I only write poetry when the muse is active. She may seem like an old-fashioned idea; but the ancients knew full well when the energies were right for poetry; and when they aren’t, making any effort whatsoever to write a poem is a waste of time.

Real poems emerge whole and unwritten from an unknown space in which they already exist. In my eyes, a decent poet is nothing more than a medium who manages to step far away from intellect and calculation to let the words flow through. One can feel when that’s possible; it’s organic, a matter of the way the nervous system is tuned.

It’s the attitude and inclination of the soul.

Even the emergence of the state itself is unpredictable and unexpected. It has something to do with the seasons; the equinoxes; with all the forces of nature and the planet itself which we, in our modernity, are so fast abandoning.

With that abandonment we have embraced and been consumed by not just a prose of the intellect — which dominates the world of media — but also a poetry of the intellect, which tries to sustain itself on rationality and its permutations, rather than mythology and its mysteries. To me, it is the ancient crevices between our rational thoughts that are worth exploring; the subliminal spaces where something unsaid creeps in.

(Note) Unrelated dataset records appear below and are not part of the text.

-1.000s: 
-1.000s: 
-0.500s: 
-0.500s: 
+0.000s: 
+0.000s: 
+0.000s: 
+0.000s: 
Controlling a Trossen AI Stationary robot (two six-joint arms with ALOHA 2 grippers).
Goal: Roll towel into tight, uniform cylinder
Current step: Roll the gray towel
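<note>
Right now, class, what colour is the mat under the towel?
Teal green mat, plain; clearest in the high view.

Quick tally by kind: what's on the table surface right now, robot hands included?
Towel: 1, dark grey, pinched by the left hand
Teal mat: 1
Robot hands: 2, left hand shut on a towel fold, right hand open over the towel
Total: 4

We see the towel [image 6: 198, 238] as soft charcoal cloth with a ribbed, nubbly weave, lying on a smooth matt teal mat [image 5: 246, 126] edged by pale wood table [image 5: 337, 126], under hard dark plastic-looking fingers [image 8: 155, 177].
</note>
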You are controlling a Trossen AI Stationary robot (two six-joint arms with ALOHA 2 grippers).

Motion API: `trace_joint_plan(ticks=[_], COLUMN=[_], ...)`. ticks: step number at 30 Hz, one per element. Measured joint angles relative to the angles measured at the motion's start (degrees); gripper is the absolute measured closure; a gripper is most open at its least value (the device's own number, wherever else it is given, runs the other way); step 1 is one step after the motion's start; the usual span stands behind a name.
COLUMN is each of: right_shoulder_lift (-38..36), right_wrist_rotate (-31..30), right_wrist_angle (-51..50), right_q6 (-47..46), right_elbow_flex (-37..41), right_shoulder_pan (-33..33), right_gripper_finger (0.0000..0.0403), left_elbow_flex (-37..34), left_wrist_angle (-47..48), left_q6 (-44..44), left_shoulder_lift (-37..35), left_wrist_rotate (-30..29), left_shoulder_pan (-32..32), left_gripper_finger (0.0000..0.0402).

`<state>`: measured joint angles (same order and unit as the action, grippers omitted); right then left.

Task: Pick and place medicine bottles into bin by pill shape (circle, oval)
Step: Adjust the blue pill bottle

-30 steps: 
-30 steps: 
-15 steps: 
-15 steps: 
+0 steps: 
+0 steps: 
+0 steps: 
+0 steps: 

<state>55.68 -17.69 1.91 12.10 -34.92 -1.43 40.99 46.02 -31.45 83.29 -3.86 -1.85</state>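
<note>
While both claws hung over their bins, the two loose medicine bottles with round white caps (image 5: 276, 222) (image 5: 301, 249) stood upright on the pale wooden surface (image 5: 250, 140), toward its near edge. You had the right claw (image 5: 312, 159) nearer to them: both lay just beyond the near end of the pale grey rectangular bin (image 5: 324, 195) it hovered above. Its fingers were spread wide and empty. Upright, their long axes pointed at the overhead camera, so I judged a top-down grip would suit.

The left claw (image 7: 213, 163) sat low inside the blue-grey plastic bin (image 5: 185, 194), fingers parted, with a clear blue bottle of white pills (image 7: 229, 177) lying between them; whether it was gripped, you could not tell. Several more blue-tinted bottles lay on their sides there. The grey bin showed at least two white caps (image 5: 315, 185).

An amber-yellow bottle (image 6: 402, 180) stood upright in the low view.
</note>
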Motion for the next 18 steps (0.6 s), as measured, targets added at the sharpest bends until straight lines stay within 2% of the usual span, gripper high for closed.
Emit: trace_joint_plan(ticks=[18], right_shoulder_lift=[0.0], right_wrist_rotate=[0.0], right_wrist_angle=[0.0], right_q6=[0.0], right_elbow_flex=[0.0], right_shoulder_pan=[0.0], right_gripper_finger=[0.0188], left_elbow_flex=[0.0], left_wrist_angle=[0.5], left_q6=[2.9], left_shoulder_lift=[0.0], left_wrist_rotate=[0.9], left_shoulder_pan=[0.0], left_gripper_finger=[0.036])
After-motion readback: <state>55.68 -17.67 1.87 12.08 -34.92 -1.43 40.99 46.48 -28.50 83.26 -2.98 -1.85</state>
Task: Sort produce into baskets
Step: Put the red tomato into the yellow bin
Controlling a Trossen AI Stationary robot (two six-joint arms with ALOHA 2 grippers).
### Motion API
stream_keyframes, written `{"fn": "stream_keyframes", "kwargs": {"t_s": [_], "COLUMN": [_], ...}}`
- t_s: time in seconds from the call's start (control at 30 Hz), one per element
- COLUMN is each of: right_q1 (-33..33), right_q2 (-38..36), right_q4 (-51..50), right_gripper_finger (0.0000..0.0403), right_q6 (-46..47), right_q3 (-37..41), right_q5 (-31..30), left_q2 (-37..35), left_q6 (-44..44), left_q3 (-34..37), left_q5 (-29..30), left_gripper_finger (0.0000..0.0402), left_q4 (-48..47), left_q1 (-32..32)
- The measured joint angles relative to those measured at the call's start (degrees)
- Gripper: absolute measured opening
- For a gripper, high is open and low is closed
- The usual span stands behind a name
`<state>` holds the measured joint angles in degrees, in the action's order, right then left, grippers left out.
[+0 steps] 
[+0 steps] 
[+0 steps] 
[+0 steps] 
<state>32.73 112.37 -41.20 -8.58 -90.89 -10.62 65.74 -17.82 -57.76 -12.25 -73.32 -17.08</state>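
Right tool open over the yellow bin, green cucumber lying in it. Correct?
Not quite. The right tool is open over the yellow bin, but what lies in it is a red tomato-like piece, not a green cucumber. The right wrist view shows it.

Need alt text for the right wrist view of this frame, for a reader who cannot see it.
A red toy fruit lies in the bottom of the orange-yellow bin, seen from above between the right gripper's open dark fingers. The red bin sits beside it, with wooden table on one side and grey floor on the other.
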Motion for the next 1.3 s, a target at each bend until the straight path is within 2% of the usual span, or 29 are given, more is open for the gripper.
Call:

That is what poetry is best at; and although there are times when I enjoy being playful and just fooling around a bit with poetry, it is the poems that allude to mystery – without completely defining it — that interest me.

No volume of poetry can be an evenhanded entity. There is always some foolishness afoot; and the ego, no matter how hard one tries to blow it out, refuses to be extinguished. Hence the foolishly egoistic nature of most poetry, including my own. To make matters worse, my longstanding sting as an editor at Parabola Magazine has me rejecting other poets all the time; and the fact is, much of the work in this volume probably wouldn’t make the cut for the magazine. ROFL.

Never mind that. There are a few good pieces here. Hopefully you’ll enjoy them.

A note is also in order regarding the illustrations. None of these illustrations were originally designed for the poems they appear with. All of them were done on an iPad Pro using the Apple pencil in 2016. The juxtaposition of the art and the poetry is just an excuse to get all this material from my notebooks out there in one fell swoop.

Those who are familiar with my art from earlier incarnations will remember me for carefully planned and executed work, often with a lot of anal detail. I gave up doing art in 2001 and have barely touched the stuff since then. The iPad Pro, however, offered a new open season on whimsical, totally spontaneous sketching activity in airports, train stations, and hotel rooms. I’ve had a lot of fun with it.

These days, my “technique” is to make a big mess by scribbling all over the place and then exploring the collisions of line and color to see what comes out of them. As such, the poems are for the most part serious, but I can't possibly claim to be taking the art very seriously.